Work to be completed
Could every line of the data be copied out once more, exactly?

Information supplied

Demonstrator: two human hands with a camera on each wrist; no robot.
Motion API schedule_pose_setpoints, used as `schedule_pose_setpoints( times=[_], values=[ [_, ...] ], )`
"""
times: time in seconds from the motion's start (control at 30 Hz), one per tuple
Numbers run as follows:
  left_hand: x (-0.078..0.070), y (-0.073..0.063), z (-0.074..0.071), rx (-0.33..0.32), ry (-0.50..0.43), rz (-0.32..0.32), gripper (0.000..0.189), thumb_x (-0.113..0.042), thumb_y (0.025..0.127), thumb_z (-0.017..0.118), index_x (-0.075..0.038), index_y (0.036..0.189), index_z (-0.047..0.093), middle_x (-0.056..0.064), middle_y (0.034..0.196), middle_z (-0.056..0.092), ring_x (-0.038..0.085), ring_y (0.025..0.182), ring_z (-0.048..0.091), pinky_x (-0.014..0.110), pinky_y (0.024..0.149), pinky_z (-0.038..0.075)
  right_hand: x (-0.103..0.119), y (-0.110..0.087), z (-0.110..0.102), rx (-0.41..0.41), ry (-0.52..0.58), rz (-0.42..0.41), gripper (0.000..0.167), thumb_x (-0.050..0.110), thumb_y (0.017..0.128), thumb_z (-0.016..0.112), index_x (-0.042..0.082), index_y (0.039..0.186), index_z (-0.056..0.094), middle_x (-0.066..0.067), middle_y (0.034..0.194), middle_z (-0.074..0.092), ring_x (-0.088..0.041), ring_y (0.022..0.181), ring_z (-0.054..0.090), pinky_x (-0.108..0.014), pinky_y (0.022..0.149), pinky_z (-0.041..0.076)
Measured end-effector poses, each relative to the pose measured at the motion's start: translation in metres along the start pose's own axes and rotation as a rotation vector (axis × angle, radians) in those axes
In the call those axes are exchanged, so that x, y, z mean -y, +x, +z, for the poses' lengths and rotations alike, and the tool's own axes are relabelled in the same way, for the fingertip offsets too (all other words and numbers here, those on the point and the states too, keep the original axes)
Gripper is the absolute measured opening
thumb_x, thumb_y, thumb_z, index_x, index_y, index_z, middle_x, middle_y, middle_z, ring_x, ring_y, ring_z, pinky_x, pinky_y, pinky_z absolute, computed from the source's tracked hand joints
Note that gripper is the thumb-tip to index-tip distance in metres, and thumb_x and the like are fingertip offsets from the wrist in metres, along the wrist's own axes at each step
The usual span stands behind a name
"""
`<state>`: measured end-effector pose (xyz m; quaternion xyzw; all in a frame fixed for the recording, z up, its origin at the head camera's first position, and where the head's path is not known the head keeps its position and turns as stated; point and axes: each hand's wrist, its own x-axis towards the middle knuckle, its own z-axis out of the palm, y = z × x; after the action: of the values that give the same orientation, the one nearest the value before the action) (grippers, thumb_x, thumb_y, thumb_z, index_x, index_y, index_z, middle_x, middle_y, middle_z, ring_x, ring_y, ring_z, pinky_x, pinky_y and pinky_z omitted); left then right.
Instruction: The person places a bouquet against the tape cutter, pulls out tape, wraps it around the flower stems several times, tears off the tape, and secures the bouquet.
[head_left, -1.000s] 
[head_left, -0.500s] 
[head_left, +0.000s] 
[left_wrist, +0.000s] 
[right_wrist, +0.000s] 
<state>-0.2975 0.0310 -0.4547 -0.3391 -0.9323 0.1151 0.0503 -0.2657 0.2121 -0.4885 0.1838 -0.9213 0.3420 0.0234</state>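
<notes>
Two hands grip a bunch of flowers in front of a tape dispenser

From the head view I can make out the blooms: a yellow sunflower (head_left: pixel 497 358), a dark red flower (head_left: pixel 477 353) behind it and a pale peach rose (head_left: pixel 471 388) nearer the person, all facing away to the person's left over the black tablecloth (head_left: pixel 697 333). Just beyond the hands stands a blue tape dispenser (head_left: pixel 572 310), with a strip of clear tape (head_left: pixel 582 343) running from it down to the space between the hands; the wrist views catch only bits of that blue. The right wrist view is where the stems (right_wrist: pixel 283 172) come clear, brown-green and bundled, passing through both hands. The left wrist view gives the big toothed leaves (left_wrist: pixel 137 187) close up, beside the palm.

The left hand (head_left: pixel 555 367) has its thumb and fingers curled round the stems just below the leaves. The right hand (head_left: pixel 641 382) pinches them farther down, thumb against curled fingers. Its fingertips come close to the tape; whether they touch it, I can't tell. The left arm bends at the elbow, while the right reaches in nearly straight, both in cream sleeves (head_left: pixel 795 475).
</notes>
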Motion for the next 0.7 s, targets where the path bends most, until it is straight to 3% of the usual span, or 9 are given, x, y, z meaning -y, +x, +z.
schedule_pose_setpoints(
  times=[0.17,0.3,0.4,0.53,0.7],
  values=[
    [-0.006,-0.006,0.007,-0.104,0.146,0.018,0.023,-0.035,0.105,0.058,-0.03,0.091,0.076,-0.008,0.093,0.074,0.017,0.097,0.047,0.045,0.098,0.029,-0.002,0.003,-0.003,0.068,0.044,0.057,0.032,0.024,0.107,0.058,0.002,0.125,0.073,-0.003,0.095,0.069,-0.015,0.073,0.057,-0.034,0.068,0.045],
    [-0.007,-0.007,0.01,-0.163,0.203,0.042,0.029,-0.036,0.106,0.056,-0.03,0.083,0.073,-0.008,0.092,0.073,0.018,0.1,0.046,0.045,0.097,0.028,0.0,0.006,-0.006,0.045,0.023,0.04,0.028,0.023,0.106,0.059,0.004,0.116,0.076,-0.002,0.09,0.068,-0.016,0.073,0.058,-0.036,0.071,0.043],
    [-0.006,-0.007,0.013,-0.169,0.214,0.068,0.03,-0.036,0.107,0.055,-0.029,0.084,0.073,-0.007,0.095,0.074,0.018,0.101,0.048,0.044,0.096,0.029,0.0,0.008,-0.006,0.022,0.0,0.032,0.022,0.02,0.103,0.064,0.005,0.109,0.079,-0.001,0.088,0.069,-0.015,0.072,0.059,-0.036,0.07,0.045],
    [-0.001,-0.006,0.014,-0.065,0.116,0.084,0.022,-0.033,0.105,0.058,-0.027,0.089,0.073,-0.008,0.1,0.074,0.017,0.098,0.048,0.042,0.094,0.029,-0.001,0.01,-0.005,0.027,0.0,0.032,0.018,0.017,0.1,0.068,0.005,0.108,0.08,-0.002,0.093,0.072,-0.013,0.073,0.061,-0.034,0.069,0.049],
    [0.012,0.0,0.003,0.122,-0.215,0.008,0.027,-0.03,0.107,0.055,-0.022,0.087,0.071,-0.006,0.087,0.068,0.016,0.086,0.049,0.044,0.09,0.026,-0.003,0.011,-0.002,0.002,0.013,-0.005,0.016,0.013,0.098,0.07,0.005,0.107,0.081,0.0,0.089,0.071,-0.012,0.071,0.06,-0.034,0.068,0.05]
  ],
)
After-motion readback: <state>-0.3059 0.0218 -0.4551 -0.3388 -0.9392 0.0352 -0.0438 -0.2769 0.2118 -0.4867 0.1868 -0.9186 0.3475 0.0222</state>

Solution below
Demonstrator: two human hands with a camera on each wrist; no robot.
Motion API schedule_pose_setpoints, used as `schedule_pose_setpoints( times=[_], values=[ [_, ...] ], )`
"""
times: time in seconds from the motion's start (control at 30 Hz), one per tuple
Numbers run as follows:
  left_hand: x (-0.078..0.070), y (-0.073..0.063), z (-0.074..0.071), rx (-0.33..0.32), ry (-0.50..0.43), rz (-0.32..0.32), gripper (0.000..0.189), thumb_x (-0.113..0.042), thumb_y (0.025..0.127), thumb_z (-0.017..0.118), index_x (-0.075..0.038), index_y (0.036..0.189), index_z (-0.047..0.093), middle_x (-0.056..0.064), middle_y (0.034..0.196), middle_z (-0.056..0.092), ring_x (-0.038..0.085), ring_y (0.025..0.182), ring_z (-0.048..0.091), pinky_x (-0.014..0.110), pinky_y (0.024..0.149), pinky_z (-0.038..0.075)
  right_hand: x (-0.103..0.119), y (-0.110..0.087), z (-0.110..0.102), rx (-0.41..0.41), ry (-0.52..0.58), rz (-0.42..0.41), gripper (0.000..0.167), thumb_x (-0.050..0.110), thumb_y (0.017..0.128), thumb_z (-0.016..0.112), index_x (-0.042..0.082), index_y (0.039..0.186), index_z (-0.056..0.094), middle_x (-0.066..0.067), middle_y (0.034..0.194), middle_z (-0.074..0.092), ring_x (-0.088..0.041), ring_y (0.022..0.181), ring_z (-0.054..0.090), pinky_x (-0.108..0.014), pinky_y (0.022..0.149), pinky_z (-0.041..0.076)
Measured end-effector poses, each relative to the pose measured at the motion's start: translation in metres along the start pose's own axes and rotation as a rotation vector (axis × angle, radians) in those axes
In the call those axes are exchanged, so that x, y, z mean -y, +x, +z, for the poses' lengths and rotations alike, and the tool's own axes are relabelled in the same way, for the fingertip offsets too (all other words and numbers here, those on the point and the states too, keep the original axes)
Gripper is the absolute measured opening
thumb_x, thumb_y, thumb_z, index_x, index_y, index_z, middle_x, middle_y, middle_z, ring_x, ring_y, ring_z, pinky_x, pinky_y, pinky_z absolute, computed from the source's tracked hand joints
Note that gripper is the thumb-tip to index-tip distance in metres, and thumb_x and the like are fingertip offsets from the wrist in metres, along the wrist's own axes at each step
The usual span stands behind a name
"""
`<state>`: measured end-effector pose (xyz m; quaternion xyzw; all in a frame fixed for the recording, z up, its origin at the head camera's first position, and where the head's path is not known the head keeps its position and turns as stated; point and axes: each hand's wrist, its own x-axis towards the middle knuckle, its own z-axis out of the palm, y = z × x; after the action: of the values that give the same orientation, the one nearest the value before the action) (grippers, thumb_x, thumb_y, thumb_z, index_x, index_y, index_z, middle_x, middle_y, middle_z, ring_x, ring_y, ring_z, pinky_x, pinky_y and pinky_z omitted); left then right.
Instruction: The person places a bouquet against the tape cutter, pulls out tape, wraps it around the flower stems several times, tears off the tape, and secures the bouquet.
[head_left, -1.000s] 
[head_left, -0.500s] 
[head_left, +0.000s] 
[left_wrist, +0.000s] 
[right_wrist, +0.000s] 
<state>-0.2975 0.0310 -0.4547 -0.3391 -0.9323 0.1151 0.0503 -0.2657 0.2121 -0.4885 0.1838 -0.9213 0.3420 0.0234</state>
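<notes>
Two hands grip a bunch of flowers in front of a tape dispenser

From the head view I can make out the blooms: a yellow sunflower (head_left: pixel 497 358), a dark red flower (head_left: pixel 477 353) behind it and a pale peach rose (head_left: pixel 471 388) nearer the person, all facing away to the person's left over the black tablecloth (head_left: pixel 697 333). Just beyond the hands stands a blue tape dispenser (head_left: pixel 572 310), with a strip of clear tape (head_left: pixel 582 343) running from it down to the space between the hands; the wrist views catch only bits of that blue. The right wrist view is where the stems (right_wrist: pixel 283 172) come clear, brown-green and bundled, passing through both hands. The left wrist view gives the big toothed leaves (left_wrist: pixel 137 187) close up, beside the palm.

The left hand (head_left: pixel 555 367) has its thumb and fingers curled round the stems just below the leaves. The right hand (head_left: pixel 641 382) pinches them farther down, thumb against curled fingers. Its fingertips come close to the tape; whether they touch it, I can't tell. The left arm bends at the elbow, while the right reaches in nearly straight, both in cream sleeves (head_left: pixel 795 475).
</notes>
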Motion for the next 0.7 s, targets where the path bends most, until it is straight to 3% of the usual span, or 9 are given, x, y, z meaning -y, +x, +z.
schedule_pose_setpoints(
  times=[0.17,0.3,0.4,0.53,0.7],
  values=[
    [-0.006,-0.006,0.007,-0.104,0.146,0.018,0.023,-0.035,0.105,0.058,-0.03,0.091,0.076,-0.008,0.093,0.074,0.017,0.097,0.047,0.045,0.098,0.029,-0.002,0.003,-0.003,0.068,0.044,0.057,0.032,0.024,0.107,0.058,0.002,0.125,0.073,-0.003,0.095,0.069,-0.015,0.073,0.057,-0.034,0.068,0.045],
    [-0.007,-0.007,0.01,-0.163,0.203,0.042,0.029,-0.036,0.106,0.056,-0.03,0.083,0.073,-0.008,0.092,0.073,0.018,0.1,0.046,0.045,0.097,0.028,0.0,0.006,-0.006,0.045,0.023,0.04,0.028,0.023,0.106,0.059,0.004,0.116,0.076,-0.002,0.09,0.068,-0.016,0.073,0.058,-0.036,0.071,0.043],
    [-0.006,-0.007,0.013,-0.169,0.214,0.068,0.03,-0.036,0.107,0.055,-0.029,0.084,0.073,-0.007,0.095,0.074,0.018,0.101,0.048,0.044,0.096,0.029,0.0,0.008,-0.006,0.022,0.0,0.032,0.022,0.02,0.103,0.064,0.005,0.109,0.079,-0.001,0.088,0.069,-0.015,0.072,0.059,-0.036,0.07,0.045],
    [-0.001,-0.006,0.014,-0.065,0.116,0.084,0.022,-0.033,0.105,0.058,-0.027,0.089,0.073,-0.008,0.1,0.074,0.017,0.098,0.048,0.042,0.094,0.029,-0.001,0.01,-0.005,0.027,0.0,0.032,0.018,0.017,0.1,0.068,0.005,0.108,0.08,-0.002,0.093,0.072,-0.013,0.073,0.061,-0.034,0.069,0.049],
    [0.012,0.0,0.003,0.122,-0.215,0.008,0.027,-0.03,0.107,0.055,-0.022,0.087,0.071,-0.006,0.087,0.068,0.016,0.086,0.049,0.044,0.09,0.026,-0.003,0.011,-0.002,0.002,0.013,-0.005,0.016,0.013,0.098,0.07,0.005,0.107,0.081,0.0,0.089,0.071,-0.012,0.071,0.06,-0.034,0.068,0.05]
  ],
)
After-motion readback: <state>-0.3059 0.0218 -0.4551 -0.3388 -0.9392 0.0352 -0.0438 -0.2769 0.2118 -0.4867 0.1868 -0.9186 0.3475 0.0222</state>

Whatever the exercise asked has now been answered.